**Exercise description:** Give back each line of the data exactly as it reads, minus the pictures.
***
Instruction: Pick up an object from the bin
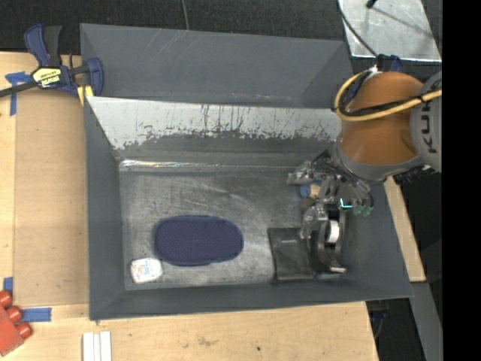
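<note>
The gripper (pixel 328 256) is low in the bin's (pixel 104 224) front right corner, at the right edge of a flat dark grey square piece (pixel 288 257) that lies on the floor just to its left. Whether the gripper is spread or closed cannot be told. The letters "KU" show on the arm above its orange cover (pixel 376 122). Further left, well apart, lies a blue oval pad (pixel 198 241). Beside the pad's front left end is a small white round thing (pixel 146 269), its label too small to read.
</note>
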Action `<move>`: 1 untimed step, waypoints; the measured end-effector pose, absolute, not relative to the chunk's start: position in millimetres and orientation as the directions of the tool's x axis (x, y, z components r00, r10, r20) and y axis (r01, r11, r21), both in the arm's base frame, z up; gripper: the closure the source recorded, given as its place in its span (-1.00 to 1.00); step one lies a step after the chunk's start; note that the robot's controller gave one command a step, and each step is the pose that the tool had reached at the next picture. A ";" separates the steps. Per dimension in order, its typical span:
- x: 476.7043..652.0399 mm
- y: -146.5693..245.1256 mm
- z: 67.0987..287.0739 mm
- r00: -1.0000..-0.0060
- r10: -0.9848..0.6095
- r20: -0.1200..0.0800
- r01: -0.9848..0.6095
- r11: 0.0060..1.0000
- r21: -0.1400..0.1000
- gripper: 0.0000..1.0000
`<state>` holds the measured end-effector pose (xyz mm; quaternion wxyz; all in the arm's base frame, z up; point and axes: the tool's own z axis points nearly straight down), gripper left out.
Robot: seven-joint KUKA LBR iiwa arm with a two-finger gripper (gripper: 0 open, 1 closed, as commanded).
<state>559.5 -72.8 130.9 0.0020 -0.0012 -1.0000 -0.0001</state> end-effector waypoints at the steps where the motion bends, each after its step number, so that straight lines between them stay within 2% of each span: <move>1: 503.6 -77.3 70.4 -1.000 0.028 -0.012 0.028 1.000 -0.001 -1.00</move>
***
**Result for this exercise:**
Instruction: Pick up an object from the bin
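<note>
The gripper (pixel 328 256) is low in the bin's (pixel 104 224) front right corner, at the right edge of a flat dark grey square piece (pixel 288 257) that lies on the floor just to its left. Whether the gripper is spread or closed cannot be told. The letters "KU" show on the arm above its orange cover (pixel 376 122). Further left, well apart, lies a blue oval pad (pixel 198 241). Beside the pad's front left end is a small white round thing (pixel 146 269), its label too small to read.
</note>
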Action `<move>`: 1 untimed step, waypoints; the measured end-effector pose, absolute, not relative to the chunk's start: position in millimetres and orientation as the directions of the tool's x axis (x, y, z components r00, r10, r20) and y axis (r01, r11, r21), both in the arm's base frame, z up; gripper: the closure the source recorded, given as its place in its span (-1.00 to 1.00); step one lies a step after the chunk's start; note that the robot's controller gave one command a step, and each step is the pose that the tool had reached at the next picture. A ";" separates the steps. Per dimension in order, its typical span:
- x: 476.7043..652.0399 mm
- y: -146.5693..245.1256 mm
- z: 67.0987..287.0739 mm
- r00: -1.0000..-0.0060
- r10: -0.9848..0.6095
- r20: -0.1200..0.0800
- r01: -0.9848..0.6095
- r11: 0.0060..1.0000
- r21: -0.1400..0.1000
- gripper: 0.0000..1.0000
`<state>` holds the measured end-effector pose (xyz mm; quaternion wxyz; all in the arm's base frame, z up; point and axes: the tool's own z axis points nearly straight down), gripper left out.
Robot: seven-joint KUKA LBR iiwa arm with a two-finger gripper (gripper: 0 open, 1 closed, as commanded).
<state>559.5 -72.8 130.9 0.0020 -0.0012 -1.0000 -0.0001</state> end-effector waypoints at the steps where the motion bends, each after its step number, so that straight lines between them stay within 2% of each span: <move>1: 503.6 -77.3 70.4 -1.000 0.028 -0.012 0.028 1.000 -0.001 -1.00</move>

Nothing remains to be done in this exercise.